▶ _HOW TO COMPLETE THIS TASK_
Only those lines running from the line that contains "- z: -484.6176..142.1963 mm" through the end of the material are to be written out, each exactly as shown.

[DATA SEGMENT Boundary: Start]

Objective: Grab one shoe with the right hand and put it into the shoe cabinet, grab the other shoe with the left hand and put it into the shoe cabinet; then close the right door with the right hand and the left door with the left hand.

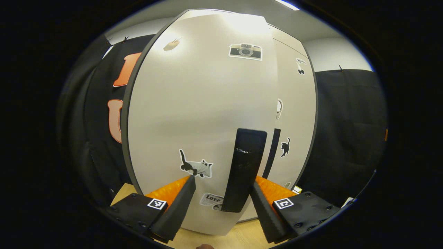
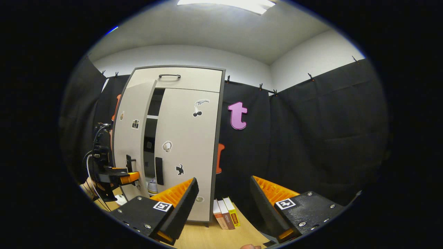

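Note:
The pale shoe cabinet [image 2: 187,138] stands against the black wall. Its right door [image 2: 188,145] lies flush and shut; its left door [image 2: 129,131] stands slightly ajar. Through the gap a white shoe [image 2: 152,186] rests on the bottom shelf. In the left gripper view the left door [image 1: 200,103] is very close, and its black handle [image 1: 245,169] rises between my fingers, nearer the right one. My left gripper [image 1: 221,207] is open, also seen as the left gripper [image 2: 116,177] at that door. My right gripper [image 2: 223,207] is open, holding nothing, well back from the cabinet.
Three books [image 2: 225,217] stand on the wooden floor [image 2: 207,235] just right of the cabinet's foot. The right door's black handle [image 2: 159,170] sits beside the gap. A drawer with a handle [image 2: 169,75] tops the cabinet. Black cloth walls close in on both sides.

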The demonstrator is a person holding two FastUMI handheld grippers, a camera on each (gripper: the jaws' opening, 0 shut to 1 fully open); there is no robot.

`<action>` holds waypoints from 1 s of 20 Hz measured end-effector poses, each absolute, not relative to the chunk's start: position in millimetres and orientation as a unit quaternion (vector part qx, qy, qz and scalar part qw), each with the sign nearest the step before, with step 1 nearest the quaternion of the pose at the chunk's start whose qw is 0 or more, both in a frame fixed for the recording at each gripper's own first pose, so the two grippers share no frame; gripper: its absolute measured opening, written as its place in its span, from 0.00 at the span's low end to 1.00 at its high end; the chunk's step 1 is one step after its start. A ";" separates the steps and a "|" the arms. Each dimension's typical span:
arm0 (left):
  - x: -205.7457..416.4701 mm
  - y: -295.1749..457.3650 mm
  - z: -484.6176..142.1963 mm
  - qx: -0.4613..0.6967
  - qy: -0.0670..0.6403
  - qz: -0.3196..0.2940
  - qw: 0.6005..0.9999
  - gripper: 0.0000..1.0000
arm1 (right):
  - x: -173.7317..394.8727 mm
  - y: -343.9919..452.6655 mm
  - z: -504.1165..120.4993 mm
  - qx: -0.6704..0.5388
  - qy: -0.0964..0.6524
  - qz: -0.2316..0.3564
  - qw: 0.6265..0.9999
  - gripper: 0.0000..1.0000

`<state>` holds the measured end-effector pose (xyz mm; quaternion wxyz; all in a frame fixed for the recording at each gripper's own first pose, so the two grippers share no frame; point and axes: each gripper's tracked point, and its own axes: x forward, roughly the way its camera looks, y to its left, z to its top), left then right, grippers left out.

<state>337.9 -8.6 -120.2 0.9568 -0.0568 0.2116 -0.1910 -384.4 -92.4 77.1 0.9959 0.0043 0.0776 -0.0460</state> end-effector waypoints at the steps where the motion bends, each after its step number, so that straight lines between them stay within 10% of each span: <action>1: 344.7 -11.2 -122.0 -0.047 0.208 -0.185 0.959 0.97 | -382.9 -92.6 75.8 0.003 0.078 -0.045 0.996 0.93; 20: 386.8 -22.2 -133.1 0.001 0.199 -0.118 0.973 0.97 | -348.8 -110.6 44.2 0.034 0.091 -0.032 0.995 0.93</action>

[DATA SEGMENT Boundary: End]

▶ _ANSWER BOX_
  - z: -484.6176..142.1963 mm
  - qx: -0.4613..0.6967
  - qy: -0.0670..0.6403
  - qz: -0.3196..0.2940
  - qw: 0.6005..0.9999
  - gripper: 0.0000..1.0000
arm1 (right):
  - x: -173.7317..394.8727 mm
  - y: -343.9919..452.6655 mm
  - z: -504.1165..120.4993 mm
  - qx: -0.6704..0.5388
  - qy: -0.0964..0.6524
  - qz: -0.2316..0.3564
  - qw: 0.6265..0.9999
  - gripper: 0.0000..1.0000

`<state>` holds the measured end-effector pose (xyz mm; quaternion wxyz; all in a frame fixed for the recording at each gripper's own first pose, so the two grippers share no frame; point and axes: each gripper's tracked point, and its own axes: x forward, roughly the way its camera looks, y to its left, z to its top), left then right, grippers left out.

<state>337.9 -8.6 -120.2 0.9568 -0.0568 0.2116 -0.1910 -384.4 -92.4 77.1 0.9959 0.0043 0.0776 -0.0460</state> end-effector waypoints at the steps where the motion bends, each after its step number, so that straight lines between them stay within 10% of each span: <action>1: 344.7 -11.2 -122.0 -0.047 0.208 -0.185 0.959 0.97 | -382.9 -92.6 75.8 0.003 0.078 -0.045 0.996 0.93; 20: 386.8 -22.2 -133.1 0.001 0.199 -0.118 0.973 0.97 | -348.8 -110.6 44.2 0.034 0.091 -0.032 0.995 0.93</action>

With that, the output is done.